Here is all the steps we took, compiled into 3 functions with some additional error handling:

function uuidToBytes(uuid) {
  let bytes = [];
  uuid.replace(/[a-fA-F0-9]{2}/g, function(hex){ bytes.push(parseInt(hex, 16)) });
  return bytes;
}
function stringToBytes(str) {
  let bytes = new Array(str.length);
  for(let i = 0; i < str.length; i++){bytes[i] = str.charCodeAt(i);}
  return bytes;
}
function v5(name, namespace) {
  if(typeof name === 'string') name = stringToBytes(name);
  if(typeof namespace === 'string') namespace = uuidToBytes(namespace);
  if(!Array.isArray(name)) throw TypeError('name must be an array of bytes');
  if(!Array.isArray(namespace) || namespace.length !== 16) throw TypeError('namespace must be uuid string or an Array of 16 byte values');
  return crypto.subtle.digest( 'SHA-1', new Uint8Array(namespace.concat(name)) ).then( hash => {
    let bytes = Array.from(new Uint8Array(hash, 0, 16));
    bytes[6] = (bytes[6] & 0x0f) | 0x50;
    bytes[8] = (bytes[8] & 0x3f) | 0x80;
    let uuidS = bytes.map(v => v.toString(16).padStart(2,'0')).join('');
    uuidS = `${uuidS.substring(0,8)}-${uuidS.substring(8,12)}-${uuidS.substring(12,16)}-${uuidS.substring(16,20)}-${uuidS.substring(20)}`;
    return uuidS;
  }).catch(e=>console.error(e));
}Copy 📋

Note that because crypto returns a Promise, I used the then syntax to do the next steps and return the final result. To use the code, you just need to paste the previous functions somewhere and call

v5('media.example.com/feed.xml','ead4c236-bf58-58c6-a2c6-a6b28d128cb6').then(res=>{ })Copy 📋

and the string will be available inside the the then() statement as res. There's also async/await syntax, so use whatever you prefer.

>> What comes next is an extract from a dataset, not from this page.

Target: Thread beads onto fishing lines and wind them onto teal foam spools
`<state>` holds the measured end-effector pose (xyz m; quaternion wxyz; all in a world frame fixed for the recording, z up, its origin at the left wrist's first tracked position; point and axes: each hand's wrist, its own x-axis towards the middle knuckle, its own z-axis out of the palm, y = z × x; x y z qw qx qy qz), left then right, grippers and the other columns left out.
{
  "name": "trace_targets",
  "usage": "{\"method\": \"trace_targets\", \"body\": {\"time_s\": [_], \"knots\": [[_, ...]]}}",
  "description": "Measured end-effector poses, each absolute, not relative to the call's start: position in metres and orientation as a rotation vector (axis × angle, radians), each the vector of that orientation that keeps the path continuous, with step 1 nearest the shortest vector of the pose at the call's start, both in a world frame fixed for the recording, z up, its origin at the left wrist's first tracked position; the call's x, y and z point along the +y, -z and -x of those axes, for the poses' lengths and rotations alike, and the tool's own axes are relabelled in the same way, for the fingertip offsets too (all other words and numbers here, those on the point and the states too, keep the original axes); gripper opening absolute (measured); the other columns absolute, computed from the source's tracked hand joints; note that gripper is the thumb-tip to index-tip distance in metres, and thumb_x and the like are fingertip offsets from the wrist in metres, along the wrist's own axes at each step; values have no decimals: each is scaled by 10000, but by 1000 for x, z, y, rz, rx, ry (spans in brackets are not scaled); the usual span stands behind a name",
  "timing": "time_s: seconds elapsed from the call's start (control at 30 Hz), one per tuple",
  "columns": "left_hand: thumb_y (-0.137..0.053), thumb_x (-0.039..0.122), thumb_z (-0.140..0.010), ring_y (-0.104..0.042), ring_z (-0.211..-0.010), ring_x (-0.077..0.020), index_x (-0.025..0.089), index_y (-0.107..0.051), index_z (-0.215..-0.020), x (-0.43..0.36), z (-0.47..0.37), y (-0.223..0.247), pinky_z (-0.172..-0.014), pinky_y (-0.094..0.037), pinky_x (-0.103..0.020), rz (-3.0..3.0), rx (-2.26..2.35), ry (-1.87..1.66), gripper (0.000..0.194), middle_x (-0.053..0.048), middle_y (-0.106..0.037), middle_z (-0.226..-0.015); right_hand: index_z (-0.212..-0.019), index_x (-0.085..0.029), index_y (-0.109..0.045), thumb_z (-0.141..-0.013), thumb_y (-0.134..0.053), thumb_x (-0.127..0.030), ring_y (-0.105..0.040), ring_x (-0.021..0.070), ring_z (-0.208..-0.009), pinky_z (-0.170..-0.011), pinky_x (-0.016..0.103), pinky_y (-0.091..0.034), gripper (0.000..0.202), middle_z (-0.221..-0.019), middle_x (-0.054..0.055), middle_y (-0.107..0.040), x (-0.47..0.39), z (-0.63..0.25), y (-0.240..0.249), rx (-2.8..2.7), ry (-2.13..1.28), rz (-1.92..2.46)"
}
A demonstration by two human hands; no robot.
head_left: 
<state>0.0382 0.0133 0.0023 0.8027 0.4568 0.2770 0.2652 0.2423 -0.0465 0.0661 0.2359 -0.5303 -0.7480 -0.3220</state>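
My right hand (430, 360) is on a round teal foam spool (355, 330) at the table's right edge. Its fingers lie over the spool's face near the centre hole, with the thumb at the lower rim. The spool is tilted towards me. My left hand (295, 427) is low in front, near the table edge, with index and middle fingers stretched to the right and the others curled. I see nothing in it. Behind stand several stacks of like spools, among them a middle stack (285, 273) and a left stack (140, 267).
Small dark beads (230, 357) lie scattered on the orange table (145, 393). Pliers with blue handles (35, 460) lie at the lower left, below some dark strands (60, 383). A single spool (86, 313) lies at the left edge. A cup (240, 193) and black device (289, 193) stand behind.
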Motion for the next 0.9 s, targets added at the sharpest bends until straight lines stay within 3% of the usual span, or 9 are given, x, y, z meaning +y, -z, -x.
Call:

You can check it yourself, but both this code and the online tools mentioned return a5de3ad2-5d30-5c05-aa56-30c24b857264 for our example inputs. You can use this to check your implementation is working right!

This topic touched on many fields and techniques in programming, so I hope you found this interesting or useful in some way. Thanks for reading!